### Your task
What follows is data; output all of it exactly as given.

### Material provided
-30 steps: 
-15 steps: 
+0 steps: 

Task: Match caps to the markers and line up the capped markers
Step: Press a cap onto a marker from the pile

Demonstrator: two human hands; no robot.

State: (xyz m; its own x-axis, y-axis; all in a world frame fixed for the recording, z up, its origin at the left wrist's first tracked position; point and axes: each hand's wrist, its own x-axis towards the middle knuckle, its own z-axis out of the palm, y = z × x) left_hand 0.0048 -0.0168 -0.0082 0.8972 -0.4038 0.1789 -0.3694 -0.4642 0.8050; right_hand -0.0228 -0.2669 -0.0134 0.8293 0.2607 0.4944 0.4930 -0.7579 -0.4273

### Answer below
-30 steps: 
-15 steps: 
+0 steps: 

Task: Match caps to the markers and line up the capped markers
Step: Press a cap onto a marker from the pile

Demonstrator: two human hands; no robot.

State: (xyz m; its own x-axis, y-axis; all in a world frame fixed for the recording, z up, its origin at the left wrist's first tracked position; point and axes: each hand's wrist, its own x-axis towards the middle knuckle, its own z-axis out of the palm, y = z × x) left_hand 0.0048 -0.0168 -0.0082 0.8972 -0.4038 0.1789 -0.3694 -0.4642 0.8050; right_hand -0.0228 -0.2669 -0.0134 0.8293 0.2607 0.4944 0.4930 -0.7579 -0.4273

This exercise has now been finished.